Something I have given up on is supering. I have not been able to get a colony to move down to a new box, they just don’t, so I put new boxes on top of the hive and add/move straight comb to them to encourage the bees to start building comb nice and straight. Since you are only adding boxes to strong hives I don’t see a problem with “cooling” issues, I have wintered bees with empty boxes above them before, with no problems.

Another pleasant thing is the genetics of my apiary, I have seven hives now and 5 of those are all descended from hive #5, I have seen virtually no bad drones being kicked out and zero chalkbrood the bees look fantastically healthy, this is interesting since I do not treat them for anything and do not use foundation.

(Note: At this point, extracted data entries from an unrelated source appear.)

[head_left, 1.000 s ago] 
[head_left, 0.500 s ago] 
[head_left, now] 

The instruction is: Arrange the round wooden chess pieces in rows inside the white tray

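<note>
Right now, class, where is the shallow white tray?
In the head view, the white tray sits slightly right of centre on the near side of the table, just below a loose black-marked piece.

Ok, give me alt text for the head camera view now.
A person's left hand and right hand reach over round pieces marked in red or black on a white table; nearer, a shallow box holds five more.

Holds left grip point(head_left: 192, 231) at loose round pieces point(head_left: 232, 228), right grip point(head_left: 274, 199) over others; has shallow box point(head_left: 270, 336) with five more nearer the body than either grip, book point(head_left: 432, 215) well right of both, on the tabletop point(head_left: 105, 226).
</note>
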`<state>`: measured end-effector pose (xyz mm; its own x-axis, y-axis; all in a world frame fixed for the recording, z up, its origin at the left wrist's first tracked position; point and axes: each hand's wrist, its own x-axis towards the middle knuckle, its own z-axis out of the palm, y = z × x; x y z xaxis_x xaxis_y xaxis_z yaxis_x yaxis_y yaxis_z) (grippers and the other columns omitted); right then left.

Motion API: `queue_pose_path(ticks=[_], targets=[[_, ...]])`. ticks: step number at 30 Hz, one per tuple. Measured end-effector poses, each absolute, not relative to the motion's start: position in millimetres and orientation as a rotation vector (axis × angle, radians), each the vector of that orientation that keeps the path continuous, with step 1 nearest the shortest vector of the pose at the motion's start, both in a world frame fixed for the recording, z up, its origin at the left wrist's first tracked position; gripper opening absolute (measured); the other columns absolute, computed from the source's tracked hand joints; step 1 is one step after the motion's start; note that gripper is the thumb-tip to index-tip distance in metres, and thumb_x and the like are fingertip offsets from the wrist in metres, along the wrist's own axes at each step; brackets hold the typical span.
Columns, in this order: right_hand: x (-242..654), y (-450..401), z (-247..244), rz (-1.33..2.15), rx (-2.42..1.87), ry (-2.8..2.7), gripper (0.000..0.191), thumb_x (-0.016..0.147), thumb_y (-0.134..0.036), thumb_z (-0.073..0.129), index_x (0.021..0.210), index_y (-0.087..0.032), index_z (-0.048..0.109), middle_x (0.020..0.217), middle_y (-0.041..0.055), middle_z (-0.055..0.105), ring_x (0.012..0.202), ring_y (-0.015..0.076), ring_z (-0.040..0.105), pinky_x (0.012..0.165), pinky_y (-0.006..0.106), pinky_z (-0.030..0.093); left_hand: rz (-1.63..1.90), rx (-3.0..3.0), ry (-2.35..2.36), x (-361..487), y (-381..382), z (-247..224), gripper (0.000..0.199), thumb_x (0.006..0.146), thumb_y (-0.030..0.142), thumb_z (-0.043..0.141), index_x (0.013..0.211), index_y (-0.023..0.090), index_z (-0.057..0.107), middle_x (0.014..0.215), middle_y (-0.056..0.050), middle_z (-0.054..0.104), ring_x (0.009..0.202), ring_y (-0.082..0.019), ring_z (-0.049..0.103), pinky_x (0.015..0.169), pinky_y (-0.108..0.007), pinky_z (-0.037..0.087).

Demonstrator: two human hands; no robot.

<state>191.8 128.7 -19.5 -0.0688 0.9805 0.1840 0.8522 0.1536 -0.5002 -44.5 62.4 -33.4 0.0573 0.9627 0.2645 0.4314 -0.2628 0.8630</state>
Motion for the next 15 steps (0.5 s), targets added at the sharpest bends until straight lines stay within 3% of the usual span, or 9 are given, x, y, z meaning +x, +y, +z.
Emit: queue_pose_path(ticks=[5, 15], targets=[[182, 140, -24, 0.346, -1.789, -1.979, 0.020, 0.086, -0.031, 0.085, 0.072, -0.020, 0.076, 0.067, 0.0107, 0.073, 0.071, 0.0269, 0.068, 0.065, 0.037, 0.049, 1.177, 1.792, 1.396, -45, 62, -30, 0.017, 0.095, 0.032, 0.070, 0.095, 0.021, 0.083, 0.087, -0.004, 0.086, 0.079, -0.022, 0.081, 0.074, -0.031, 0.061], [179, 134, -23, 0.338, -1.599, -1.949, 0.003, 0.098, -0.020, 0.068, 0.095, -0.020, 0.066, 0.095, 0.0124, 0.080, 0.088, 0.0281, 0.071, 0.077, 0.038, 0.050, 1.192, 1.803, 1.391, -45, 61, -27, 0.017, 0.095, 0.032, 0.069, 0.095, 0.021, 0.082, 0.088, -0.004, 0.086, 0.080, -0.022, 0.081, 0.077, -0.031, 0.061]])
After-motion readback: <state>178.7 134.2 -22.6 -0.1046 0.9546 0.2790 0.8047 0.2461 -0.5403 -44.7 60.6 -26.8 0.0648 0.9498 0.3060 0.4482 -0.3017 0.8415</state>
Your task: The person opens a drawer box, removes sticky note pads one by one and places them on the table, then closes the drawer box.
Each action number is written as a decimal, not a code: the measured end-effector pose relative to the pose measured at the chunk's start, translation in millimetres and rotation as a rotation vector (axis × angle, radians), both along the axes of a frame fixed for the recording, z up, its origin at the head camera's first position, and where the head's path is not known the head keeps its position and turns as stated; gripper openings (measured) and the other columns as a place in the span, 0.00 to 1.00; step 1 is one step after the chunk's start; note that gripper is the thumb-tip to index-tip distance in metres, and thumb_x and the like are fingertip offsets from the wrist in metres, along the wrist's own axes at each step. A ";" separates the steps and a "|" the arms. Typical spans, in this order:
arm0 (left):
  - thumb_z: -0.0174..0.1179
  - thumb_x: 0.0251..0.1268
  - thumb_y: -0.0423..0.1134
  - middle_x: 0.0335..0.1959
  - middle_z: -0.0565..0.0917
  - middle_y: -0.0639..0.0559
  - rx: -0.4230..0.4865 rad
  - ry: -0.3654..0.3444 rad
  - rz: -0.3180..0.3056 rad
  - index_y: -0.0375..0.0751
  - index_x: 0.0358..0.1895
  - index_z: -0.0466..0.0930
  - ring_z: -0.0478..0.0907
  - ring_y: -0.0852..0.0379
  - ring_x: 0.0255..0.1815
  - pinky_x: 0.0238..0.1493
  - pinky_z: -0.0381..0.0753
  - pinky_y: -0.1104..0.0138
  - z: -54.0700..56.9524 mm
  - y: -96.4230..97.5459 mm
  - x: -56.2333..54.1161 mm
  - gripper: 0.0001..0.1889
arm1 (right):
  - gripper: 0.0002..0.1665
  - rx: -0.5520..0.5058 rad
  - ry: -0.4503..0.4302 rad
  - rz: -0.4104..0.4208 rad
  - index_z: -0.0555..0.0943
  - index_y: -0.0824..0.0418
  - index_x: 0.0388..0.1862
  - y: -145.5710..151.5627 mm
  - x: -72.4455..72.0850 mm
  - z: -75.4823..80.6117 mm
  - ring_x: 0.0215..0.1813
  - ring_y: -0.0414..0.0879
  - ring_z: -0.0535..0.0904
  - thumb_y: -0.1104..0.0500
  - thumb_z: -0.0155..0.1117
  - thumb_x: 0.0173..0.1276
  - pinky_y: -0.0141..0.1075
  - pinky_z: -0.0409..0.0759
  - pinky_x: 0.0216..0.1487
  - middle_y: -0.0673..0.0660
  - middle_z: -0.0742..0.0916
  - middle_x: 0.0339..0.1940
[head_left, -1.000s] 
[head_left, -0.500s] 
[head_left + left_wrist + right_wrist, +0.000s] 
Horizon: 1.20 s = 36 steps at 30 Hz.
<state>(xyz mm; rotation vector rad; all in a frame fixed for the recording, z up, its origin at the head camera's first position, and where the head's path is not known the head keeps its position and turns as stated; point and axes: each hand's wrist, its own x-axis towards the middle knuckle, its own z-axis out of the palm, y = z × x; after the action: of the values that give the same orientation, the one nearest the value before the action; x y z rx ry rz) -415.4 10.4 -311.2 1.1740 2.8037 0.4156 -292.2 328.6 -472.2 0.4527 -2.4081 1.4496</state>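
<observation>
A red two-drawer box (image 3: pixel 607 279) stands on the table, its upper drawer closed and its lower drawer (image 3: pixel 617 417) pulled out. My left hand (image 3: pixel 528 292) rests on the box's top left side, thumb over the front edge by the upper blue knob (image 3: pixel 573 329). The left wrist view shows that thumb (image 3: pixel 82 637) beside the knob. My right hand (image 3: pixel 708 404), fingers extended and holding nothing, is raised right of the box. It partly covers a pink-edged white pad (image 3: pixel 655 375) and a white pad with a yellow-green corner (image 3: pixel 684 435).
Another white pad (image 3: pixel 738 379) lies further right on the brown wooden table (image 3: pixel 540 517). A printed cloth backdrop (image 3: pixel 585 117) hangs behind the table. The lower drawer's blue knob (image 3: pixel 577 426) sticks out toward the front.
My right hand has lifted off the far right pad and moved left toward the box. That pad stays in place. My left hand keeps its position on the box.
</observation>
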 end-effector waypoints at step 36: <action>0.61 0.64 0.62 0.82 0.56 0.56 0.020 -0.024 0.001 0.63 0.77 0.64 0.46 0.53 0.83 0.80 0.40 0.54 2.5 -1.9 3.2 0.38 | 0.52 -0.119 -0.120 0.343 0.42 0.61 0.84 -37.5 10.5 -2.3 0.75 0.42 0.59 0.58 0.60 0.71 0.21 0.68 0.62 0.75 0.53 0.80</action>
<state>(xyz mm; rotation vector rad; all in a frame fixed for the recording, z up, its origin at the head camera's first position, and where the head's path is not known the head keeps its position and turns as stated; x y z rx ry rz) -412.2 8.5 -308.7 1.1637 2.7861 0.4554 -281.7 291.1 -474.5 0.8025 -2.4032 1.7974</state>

#5 has survived for 4 years in my apiary, It has made two nucs, swarmed once, and made a division this year (plus the nuc)

I’m curious to know if everyone is experiencing a larger than normal honey flow due to the wet weather.

  • I will be making an extractor fitted to my size frames and saving the comb to be used next year for honey.
  • I am no longer under super.
  • I think drawn comb is very important to honey production and thus on a lesser scale bee health (since honey production can lead to better bee health if you leave them, honey, to winter on).
  • I still leave them, honey, in the winter, I also still don’t use foundation or treat them for anything.
  • I never use queen excluders and I don’t re-queen in the traditional sense (supplying eggs is the extent I go).
  • I think as far as I can know the COD for 80% of my losses last year was starvation (a very bad year).